• [What to work on]
Go to the line below containing "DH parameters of" and print exactly from there through the line containing "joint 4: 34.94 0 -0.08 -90", both included. Print nothing else.

• [Material for this exercise]
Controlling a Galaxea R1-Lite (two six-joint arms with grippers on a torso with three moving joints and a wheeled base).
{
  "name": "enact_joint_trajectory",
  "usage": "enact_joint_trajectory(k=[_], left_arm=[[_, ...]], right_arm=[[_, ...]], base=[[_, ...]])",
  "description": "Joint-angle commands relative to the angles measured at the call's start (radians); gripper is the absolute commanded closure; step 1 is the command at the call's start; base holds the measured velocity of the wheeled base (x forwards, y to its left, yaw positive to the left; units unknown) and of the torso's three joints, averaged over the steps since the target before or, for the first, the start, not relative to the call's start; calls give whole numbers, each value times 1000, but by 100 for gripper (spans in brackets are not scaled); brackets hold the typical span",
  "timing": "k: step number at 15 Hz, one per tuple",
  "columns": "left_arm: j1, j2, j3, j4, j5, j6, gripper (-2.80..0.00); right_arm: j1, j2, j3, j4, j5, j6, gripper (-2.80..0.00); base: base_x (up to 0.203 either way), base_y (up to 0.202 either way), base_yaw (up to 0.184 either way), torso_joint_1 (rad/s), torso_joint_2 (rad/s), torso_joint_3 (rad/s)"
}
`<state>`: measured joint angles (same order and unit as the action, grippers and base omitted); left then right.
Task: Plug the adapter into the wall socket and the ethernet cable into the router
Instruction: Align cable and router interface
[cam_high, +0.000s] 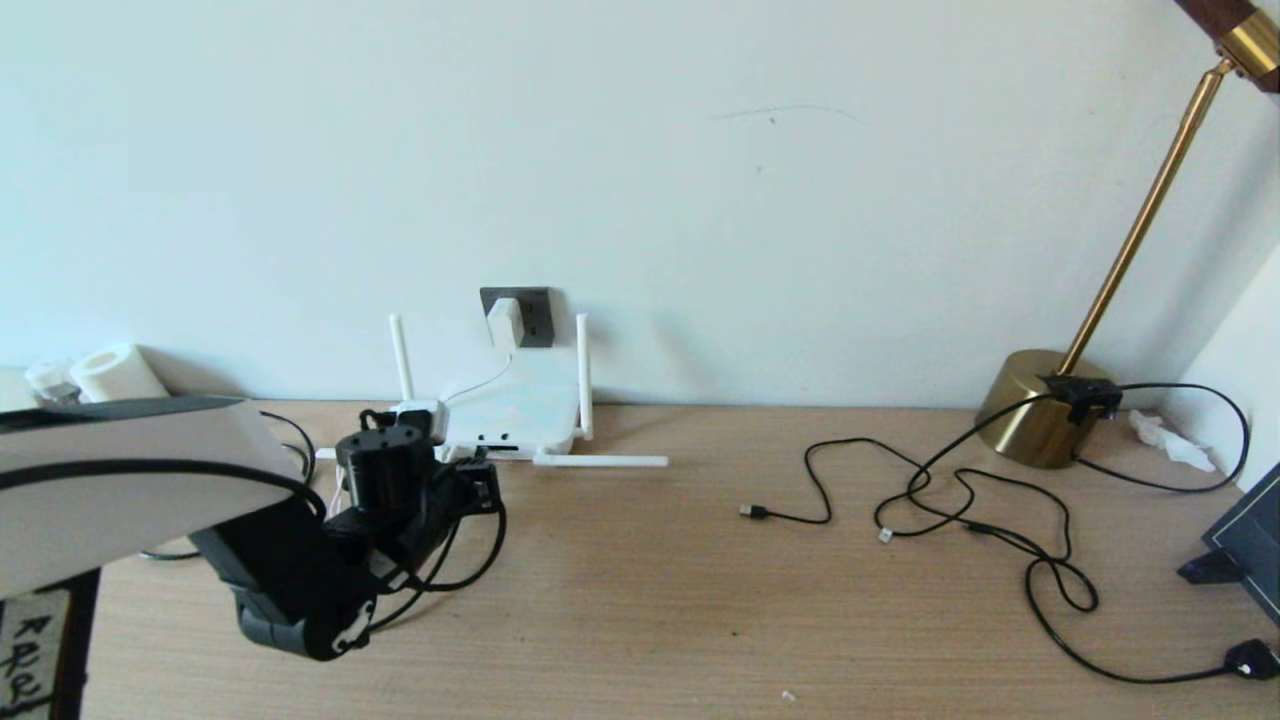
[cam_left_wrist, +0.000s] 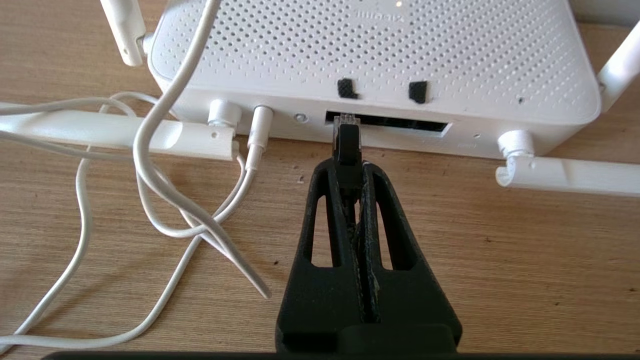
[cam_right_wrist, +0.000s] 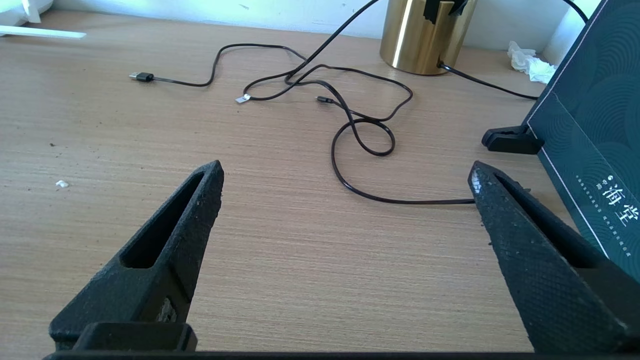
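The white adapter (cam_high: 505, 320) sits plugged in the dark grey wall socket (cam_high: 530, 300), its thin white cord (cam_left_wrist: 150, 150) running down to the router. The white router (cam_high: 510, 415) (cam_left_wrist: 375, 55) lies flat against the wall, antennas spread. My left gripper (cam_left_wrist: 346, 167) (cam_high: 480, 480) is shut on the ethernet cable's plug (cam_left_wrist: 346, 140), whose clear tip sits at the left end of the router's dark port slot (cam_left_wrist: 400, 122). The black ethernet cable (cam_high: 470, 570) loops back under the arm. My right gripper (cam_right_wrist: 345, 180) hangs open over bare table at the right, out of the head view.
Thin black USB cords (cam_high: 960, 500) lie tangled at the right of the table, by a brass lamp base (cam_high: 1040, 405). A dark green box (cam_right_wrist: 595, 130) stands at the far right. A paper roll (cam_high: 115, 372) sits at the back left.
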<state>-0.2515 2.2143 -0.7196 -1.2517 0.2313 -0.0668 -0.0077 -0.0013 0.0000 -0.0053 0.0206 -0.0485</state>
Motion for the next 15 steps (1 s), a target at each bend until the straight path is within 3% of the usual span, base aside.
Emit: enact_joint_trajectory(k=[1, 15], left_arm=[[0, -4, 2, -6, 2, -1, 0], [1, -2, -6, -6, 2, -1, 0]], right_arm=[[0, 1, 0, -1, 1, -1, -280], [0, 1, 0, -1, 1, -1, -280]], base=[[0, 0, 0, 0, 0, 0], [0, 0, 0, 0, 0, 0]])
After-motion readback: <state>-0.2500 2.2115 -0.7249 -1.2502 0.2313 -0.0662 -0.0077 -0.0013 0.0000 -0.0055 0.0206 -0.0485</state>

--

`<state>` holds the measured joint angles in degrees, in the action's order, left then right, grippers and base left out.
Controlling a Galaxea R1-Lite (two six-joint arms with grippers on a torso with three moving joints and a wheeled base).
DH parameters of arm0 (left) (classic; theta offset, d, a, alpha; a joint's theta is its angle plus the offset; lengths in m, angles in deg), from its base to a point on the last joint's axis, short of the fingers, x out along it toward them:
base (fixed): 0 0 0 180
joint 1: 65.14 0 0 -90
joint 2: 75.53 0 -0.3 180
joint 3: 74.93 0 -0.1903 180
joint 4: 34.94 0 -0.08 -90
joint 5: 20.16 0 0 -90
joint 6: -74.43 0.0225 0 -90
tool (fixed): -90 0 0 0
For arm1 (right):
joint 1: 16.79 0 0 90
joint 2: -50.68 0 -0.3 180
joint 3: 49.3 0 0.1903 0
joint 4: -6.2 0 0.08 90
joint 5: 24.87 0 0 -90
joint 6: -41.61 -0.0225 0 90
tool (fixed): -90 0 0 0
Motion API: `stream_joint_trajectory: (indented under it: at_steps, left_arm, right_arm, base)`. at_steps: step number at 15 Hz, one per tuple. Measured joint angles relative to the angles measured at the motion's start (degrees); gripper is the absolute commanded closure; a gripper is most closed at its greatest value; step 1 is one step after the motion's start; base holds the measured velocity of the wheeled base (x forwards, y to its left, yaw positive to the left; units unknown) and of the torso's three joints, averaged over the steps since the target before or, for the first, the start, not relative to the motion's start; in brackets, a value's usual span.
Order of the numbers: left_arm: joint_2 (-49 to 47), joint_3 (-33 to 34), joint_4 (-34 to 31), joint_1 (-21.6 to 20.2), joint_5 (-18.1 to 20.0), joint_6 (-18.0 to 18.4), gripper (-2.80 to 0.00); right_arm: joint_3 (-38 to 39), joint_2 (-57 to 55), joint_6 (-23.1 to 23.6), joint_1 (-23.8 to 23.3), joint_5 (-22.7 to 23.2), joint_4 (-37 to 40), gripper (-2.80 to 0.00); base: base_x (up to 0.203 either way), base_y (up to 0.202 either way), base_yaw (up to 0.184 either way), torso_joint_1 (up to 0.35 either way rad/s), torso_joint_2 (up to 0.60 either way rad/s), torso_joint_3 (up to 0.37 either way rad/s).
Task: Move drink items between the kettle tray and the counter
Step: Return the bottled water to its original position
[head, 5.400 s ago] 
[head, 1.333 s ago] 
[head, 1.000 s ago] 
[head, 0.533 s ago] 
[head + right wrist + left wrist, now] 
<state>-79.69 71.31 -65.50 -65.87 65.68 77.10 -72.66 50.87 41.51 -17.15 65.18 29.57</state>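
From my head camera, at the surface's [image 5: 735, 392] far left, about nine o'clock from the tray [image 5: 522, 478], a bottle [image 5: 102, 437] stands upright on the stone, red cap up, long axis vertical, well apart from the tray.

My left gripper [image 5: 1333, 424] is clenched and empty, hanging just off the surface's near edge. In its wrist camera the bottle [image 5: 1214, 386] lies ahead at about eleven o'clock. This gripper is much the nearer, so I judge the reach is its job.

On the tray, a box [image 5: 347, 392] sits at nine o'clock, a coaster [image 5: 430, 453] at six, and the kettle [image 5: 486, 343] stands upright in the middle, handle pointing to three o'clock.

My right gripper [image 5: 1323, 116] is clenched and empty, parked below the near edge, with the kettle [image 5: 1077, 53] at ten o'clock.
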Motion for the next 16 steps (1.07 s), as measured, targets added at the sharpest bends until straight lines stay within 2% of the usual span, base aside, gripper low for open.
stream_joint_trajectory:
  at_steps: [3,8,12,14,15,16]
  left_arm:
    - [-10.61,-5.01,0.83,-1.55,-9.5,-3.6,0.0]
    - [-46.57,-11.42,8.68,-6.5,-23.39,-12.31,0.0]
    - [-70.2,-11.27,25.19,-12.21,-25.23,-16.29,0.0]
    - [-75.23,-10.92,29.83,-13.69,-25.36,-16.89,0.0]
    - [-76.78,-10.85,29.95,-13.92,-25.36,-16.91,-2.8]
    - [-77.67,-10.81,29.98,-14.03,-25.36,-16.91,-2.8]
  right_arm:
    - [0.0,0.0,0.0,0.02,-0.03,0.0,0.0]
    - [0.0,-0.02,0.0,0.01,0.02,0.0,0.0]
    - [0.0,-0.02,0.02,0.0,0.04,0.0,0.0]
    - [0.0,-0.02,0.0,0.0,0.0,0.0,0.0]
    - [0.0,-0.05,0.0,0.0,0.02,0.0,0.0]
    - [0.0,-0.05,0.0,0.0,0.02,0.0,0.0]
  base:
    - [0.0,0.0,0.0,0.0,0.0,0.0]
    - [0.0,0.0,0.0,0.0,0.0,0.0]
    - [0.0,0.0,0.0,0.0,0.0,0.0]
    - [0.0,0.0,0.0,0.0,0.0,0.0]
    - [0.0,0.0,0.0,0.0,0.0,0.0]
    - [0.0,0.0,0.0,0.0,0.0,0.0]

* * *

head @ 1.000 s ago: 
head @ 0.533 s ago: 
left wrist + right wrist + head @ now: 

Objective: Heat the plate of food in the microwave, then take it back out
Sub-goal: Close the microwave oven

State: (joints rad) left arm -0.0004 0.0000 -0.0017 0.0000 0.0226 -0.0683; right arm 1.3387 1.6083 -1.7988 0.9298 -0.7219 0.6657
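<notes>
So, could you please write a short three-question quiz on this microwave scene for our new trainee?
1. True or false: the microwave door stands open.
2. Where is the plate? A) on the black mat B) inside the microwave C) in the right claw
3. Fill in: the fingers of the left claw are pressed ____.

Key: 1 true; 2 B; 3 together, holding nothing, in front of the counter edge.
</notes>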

• [Exercise solution]
DH parameters of arm0 (left) (classic; theta offset, d, a, alpha; a joint's theta is its angle plus the offset; lengths in m, angles in deg), from its base to a point on the last joint's axis, short of the fingers, x out along it toward them:
base (fixed): 0 0 0 180
joint 1: 65.14 0 0 -90
joint 2: 75.53 0 -0.3 180
joint 3: 74.93 0 -0.1903 180
joint 4: 34.94 0 -0.08 -90

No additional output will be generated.